Espalhe um banho de prata sobre uma lâmina de vidro. Uma película se forma e, em contato com o ar, oxida sem demora, fica opaca. A outra face dessa fina camada tem outro destino. Contígua ao vidro e separada do mundo, a prata se furta ao tempo, e brilha para sempre. Sua sina agora é refletir fielmente. Eis um espelho. 

Por ironia ou encanto, a imagem que o espelho devolve se recusa a envelhecer. O rosto que vejo é o mesmo de sempre, não acusa mudanças. 

Aprisionada em celulóide ou papel, a prata não brilha mais, enegrece. Como que por vingança, fotografias  denunciam cada ruga no rosto, cada traço do tempo. Denúncia inócua: o olho vê o que quer. 

(Presenteei minha avó com um retrato dela que achei excepcionalmente feliz, superior a qualquer outro que eu já fizera. Ela odiou. Foto boa, mesmo, era a da sua cédula de identidade. Aquela sim era ela. A cédula tinha vinte anos.) 

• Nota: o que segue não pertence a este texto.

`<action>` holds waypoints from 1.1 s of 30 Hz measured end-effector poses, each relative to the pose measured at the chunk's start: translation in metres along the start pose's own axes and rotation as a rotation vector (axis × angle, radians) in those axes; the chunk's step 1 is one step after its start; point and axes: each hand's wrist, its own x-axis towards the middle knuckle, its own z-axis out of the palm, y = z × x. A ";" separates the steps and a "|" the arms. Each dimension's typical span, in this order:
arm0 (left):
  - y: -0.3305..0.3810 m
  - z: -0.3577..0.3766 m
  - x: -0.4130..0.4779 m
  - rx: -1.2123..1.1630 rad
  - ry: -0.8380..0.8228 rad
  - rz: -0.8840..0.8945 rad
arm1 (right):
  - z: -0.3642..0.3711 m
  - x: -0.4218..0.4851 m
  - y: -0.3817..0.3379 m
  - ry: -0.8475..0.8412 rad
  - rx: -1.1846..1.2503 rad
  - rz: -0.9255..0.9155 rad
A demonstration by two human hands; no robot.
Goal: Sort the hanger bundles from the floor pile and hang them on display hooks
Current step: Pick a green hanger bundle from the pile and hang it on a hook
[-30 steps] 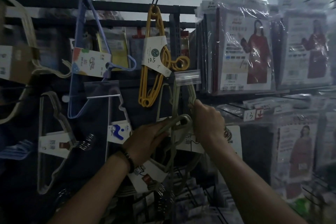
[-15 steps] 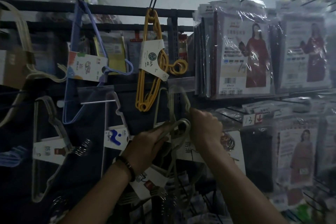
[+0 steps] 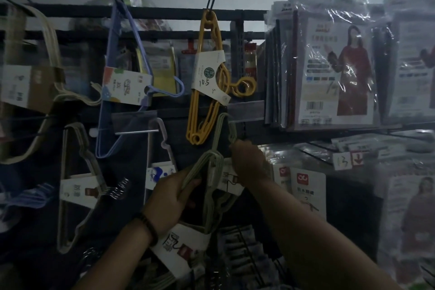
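Fingers of the right hand (image 3: 249, 165) pinch the upper loop of the grey-green hanger bundle (image 3: 210, 199); the left hand (image 3: 173, 198), lower, curls round its necks. Hook above them unseen: keep the loops gathered and level, feeding them on together, beneath the yellow bundle (image 3: 204, 82).
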 end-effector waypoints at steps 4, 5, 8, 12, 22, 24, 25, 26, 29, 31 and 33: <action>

O olho tem o vício estranho de recorrer primeiro à memória, depois ao que olha. É mais prático, mais rápido, é confortante. Acompanhar o devir do mundo é trabalho sem trégua, é dispersão, e olhos nasceram para focar, para se concentrar num único ponto móvel. 

Isso é vício, limitação, defeito? Não, é invenção. Acompanhar os fluxos e refluxos das coisas, suas paradas e reviravoltas parece impossível, vertiginoso. Mais seguro é se concentrar em um só ponto, e condenar o que sobra ao papel de cenário. Seguro mas arriscado, pois o o cenário e seus figurantes se transformam, crescem à revelia, em todas as direções, e quando menos se espera o mundo ataca pelas costas, foge aos nossos pés, nos escapa entre os dedos. Indiferente ao nosso engano o espelho nos sorri, e, como a lua, nos mostra a mesma face. 

Contra o feitiço de um espelho só outro espelho, ou vários. Colocados em ângulo, multiplicam-se as vistas, e o olho atônito descobre que sua imagem tem verso e reverso. O cubismo é franco, desconcertante, e fiel.

(Seixos, de tanto rolar, perdem asperezas, ficam redondos. Humanos, quanto mais se expõem e se põem à prova, mais se aguçam, mais arestas criam, têm novas faces, outros vértices. Só arredondam se ficarem parados.) 

Nunca senti minha atenção tão disputada. Pager, e-mails, telefones, compromissos, todos clamam por respostas, por ações. Dispersão quase esquizo, mas apaixonante, e irreversível. Como na Química, aumentam a cada dia as superfícies de contato, e as reações se intensificam..

Crie mil olhos, combine espelhos, e abrace tantos fluxos quanto puder. Ou arredonde.